“Ever since the break-in. But I wasn’t sure and I couldn’t prove it. I didn’t have any real evidence until I found that box under your couch. It’s kind of funny, keeping all those things of hers. Sort of sad, too.”
“Shut up. I don’t want you talking about her. Somebody like you shouldn’t even mention her name.”
He’s crazy, O’Malley thought. He’s crazy as a loon.
“I want the box, O’Malley.”
“I imagine you do. But I can’t give it to you. I’ve already given it to Fargo.”
“Fargo? You’re lying.”
O’Malley supposed it was a pretty pathetic lie. The box was sitting on the nightstand by his bed. The darkness hid it.
The killer brushed past him then. The room was so small that he was able to reach the bed and the nightstand in seconds. His harsh laugh told O’Malley that he’d found the box.
“So Fargo has it, huh?”
O’Malley was turning around in his chair as the killer cinched on his black leather gloves and stepped forward. O’Malley didn’t even have a chance of defending himself. The killer’s hands were so powerful that they snapped the trachea instantly. There was no problem then in finishing the job.
After he was sure O’Malley was dead, Deputy Pete Rule tucked the box under his arm and hurried from O’Malley’s hotel room.
14
As soon as Helen Hardesty heard a horse approaching her cabin, she ran for the rifle she had left leaning against the large oak that stood near the garden she had been tending. At age sixty-four, Helen had survived two husbands and the death of three of her nine children. She lived alone now by choice because in her later years she no longer wanted the complications of human relationships. Even when you loved someone, he or she could be burdensome. Her intimates now were her pinto, her wolfhound and her four cats. She had birdsong for music and magnificent mountain sunsets for beauty.
And until recently she’d had safety and comfort.
If only she hadn’t been tramping through the thin stand of jack pines. . . . She hadn’t meant to see him or what he was doing. In fact she tried to run and hurry away from what he was about to do to the terrified young man she recognized as Clete Byrnes. She had seen him around town when she went in for supplies. He was now tied to a slender oak. She also knew the man holding the gun on him. She knew she could not get involved. He would kill her for sure. She would have to pretend that she didn’t know anything about it. And so be it. She probably didn’t have that many years left and she wanted to live them out peacefully. With her mountain sunsets and her animals.
But as she started away her foot found a hole and threw her into the bushes. The noise alerted the man with the gun. He came for her. He slapped her over and over again until her knees buckled and he had to drag her to her cabin.
“I’m going to take care of some business here, Helen. It’s business that don’t concern you. And it’s business you’d damned well better keep to yourself or I’ll kill you. You understand me, Helen? I’ll kill you and I’ll get away with it, too. And you know I will.”
The funny thing was he didn’t even sound angry when he said all this. He was just stating a fact.
“Now you just sit here and I’ll do it quick and get it over with.
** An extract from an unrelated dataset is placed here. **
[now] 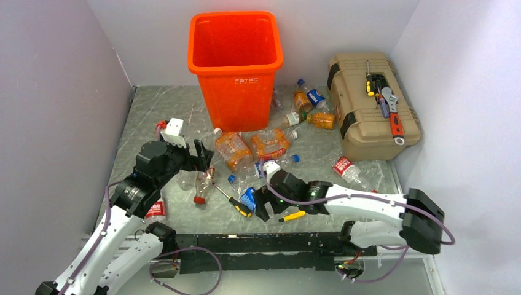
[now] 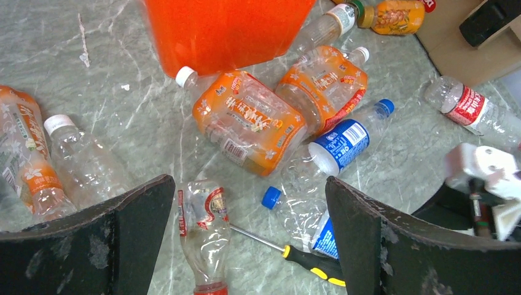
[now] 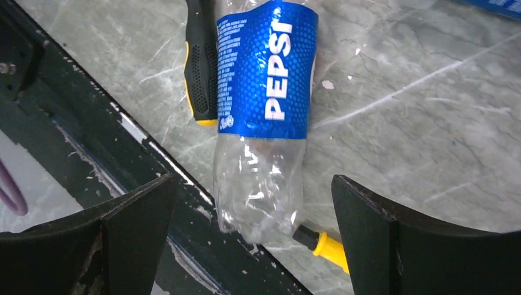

And you stay away from that spot by those trees down by the creek. No need for you to see what I done. You understand, Helen?”
“Yes.”
“Somebody’ll come by soon enough and find him. And they’ll come and ask you if you know anything about it and you know what to say. You understand, Helen?”
“Yes.”
“You tell them you don’t know anything about it.”
“No.”
“Because if you did tell them anything, I’d have to kill you. And I think you know me well enough that I wouldn’t want to do that. You know me that well, don’t you, Helen?”
“Yes, I do, Pete.”
And then sitting there when he went away. And five minutes later the explosion of three gunshots. And then a terrible mountain silence.
And now, three days later, nervous every time she heard a horse on the trail that angled by her land.
By the time she could see the rider, she had her rifle up and aimed and ready to fire.
Fargo his name was. The man on the big Ovaro stallion. The man with those striking lake blue eyes. A good man, she’d sensed the other day, but a man who asked too many questions. A man who could get her in trouble. He was golden in the moonlight, a creature of myth as in some of the books she’d read as a little girl.
She shouted, “You better stop right there!”
This was pretty much the same situation Fargo had faced when he’d first laid eyes on Helen Hardesty. The harsh shout. The belligerent face. The rifle.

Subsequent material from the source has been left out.